There was a time, not all that long ago it seems, when a ticket for a cross-country flight included a meal, checked baggage, and headphones so you hear the film you were watching. Then the airlines were deregulated, competitive pressures drove ticket artificially low, fuel prices started bouncing around, and now – finally – the real cost of flying is starting to come into focus.
Airline customers used to freebies now feel nickeled and dimed, even if having to pay for everything but the peanuts means underwriting the real costs of seats priced well below their real cost.
We’ve been spoiled and the bill is starting to come due.
It’s true downtown, too, where a quarter used to buy 15 minutes at a parking meter. The truth is the value of that space far exceeds $1 an hour (ask any lot operator). A few years ago, the city got smart and automated its meters to adjust prices to meet demand (no, Uber did not invent surge pricing). Greater demand means higher prices: basic economics, sound business, and awfully frustrating for motorists used to government-subsidized, artificially low metered parking. Private lot operators have clued in, too, as prices downtown hit $35 a day.
So all’s good, right? The market works; downtown is booming and the rising tide of cars lifts the coffers of the city and private lot operators alike. Except businesses that had helped foot the bill for their employees’ parking are facing ever-increasing bills. They can either take a hit to the bottom line or pass some or all of the higher costs to employees.

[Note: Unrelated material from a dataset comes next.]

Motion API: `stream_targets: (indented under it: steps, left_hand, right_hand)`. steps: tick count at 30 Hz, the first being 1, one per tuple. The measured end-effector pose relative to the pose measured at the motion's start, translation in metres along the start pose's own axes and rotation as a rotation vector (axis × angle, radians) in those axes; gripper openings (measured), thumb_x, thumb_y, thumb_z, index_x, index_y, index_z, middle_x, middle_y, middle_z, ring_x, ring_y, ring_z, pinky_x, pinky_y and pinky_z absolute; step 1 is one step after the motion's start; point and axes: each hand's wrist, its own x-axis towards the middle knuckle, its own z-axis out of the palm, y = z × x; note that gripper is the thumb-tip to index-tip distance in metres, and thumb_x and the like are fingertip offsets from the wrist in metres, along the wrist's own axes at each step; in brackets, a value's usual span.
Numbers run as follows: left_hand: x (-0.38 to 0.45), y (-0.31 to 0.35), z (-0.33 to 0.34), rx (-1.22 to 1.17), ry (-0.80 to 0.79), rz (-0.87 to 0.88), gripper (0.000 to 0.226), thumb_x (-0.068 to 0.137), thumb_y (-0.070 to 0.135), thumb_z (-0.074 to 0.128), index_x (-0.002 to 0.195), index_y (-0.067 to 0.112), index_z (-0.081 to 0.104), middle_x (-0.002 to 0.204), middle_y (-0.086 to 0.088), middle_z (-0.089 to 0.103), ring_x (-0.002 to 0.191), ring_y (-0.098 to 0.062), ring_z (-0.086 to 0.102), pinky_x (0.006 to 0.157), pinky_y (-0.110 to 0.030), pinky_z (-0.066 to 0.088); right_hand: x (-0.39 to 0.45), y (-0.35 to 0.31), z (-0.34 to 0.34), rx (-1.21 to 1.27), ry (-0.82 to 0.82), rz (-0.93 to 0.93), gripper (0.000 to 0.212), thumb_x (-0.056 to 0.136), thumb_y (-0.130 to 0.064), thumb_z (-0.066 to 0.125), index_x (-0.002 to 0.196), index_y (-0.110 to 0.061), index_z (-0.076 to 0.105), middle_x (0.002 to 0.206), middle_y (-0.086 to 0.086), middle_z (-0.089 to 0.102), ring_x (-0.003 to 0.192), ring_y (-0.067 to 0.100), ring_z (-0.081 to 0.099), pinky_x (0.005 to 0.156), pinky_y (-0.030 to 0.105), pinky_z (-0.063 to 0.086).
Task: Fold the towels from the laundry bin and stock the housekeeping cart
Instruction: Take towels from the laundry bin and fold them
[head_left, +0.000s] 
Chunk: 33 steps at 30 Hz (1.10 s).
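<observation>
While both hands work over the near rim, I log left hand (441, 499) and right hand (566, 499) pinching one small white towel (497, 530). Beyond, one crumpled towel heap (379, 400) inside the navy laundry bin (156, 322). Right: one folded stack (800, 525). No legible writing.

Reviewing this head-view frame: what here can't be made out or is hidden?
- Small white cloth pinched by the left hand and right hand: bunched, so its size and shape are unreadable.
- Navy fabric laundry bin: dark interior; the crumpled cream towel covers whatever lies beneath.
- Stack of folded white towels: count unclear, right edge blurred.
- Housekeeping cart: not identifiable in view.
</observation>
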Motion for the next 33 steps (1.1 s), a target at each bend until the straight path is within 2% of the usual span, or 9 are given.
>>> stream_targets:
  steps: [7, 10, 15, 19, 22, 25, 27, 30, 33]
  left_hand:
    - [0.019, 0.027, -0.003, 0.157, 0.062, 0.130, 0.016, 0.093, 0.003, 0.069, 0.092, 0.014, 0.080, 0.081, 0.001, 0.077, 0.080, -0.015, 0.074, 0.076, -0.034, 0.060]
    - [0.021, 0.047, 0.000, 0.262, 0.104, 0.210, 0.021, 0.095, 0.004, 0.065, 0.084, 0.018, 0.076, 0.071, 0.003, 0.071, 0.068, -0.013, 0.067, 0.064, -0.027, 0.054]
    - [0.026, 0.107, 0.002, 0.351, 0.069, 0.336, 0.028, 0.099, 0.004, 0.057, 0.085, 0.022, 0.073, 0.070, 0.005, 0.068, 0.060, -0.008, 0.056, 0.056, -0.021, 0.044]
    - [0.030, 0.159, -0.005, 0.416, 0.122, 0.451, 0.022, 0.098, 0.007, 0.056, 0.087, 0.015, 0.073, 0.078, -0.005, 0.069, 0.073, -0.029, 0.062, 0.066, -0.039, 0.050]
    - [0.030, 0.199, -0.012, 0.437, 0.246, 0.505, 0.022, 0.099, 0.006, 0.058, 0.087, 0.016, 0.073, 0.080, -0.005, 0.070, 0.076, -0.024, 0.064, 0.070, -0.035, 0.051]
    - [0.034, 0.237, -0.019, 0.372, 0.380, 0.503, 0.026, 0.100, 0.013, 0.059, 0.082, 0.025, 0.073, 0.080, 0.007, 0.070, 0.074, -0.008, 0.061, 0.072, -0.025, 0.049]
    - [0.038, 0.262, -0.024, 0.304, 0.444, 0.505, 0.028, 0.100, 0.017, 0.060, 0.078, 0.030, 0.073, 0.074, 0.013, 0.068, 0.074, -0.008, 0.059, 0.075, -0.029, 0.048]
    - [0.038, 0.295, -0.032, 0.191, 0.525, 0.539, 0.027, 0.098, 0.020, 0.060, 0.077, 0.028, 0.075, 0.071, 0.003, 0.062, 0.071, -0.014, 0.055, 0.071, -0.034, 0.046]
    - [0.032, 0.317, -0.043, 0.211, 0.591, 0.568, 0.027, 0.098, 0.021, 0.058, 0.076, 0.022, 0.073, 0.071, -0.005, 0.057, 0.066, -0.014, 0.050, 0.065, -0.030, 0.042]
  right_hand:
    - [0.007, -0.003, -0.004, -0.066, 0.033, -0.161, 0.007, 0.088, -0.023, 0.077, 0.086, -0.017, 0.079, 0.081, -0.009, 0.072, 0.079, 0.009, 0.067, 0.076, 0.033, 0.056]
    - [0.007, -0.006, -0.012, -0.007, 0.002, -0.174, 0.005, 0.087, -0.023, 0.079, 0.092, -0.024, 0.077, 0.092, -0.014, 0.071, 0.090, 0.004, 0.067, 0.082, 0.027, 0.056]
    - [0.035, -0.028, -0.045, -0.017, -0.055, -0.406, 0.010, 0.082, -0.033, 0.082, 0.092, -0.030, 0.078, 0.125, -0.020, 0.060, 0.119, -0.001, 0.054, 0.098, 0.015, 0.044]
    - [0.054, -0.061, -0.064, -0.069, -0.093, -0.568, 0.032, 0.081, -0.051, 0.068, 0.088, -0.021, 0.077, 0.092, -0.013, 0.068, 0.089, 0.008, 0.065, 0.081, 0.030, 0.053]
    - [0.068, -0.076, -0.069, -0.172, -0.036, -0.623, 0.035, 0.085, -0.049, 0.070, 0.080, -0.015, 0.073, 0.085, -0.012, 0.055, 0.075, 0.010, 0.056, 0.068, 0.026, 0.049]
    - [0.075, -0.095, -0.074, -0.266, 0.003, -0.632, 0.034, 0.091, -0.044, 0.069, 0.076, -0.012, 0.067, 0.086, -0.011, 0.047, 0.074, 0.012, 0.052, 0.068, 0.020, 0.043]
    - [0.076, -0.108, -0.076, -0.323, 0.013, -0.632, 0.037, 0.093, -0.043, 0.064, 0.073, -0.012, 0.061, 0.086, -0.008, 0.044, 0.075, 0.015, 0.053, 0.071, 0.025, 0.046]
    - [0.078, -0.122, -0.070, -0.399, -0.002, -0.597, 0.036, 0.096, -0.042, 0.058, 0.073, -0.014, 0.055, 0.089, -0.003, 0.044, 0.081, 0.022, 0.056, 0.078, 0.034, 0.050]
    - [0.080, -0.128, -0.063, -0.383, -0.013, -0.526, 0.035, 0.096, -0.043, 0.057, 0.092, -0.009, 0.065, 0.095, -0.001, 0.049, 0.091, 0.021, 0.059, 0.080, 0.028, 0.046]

What’s interesting is that, as we report in our story on Page 1, it’s not only economics driving up the cost of parking. It’s policy, too. Putting the squeeze on parking in dense areas such as downtown puts pressure on businesses to encourage staff to make greater use of mass transit, and that’s exactly what planners want.
And the best thing about taking the train downtown is that it costs peanuts compared with parking.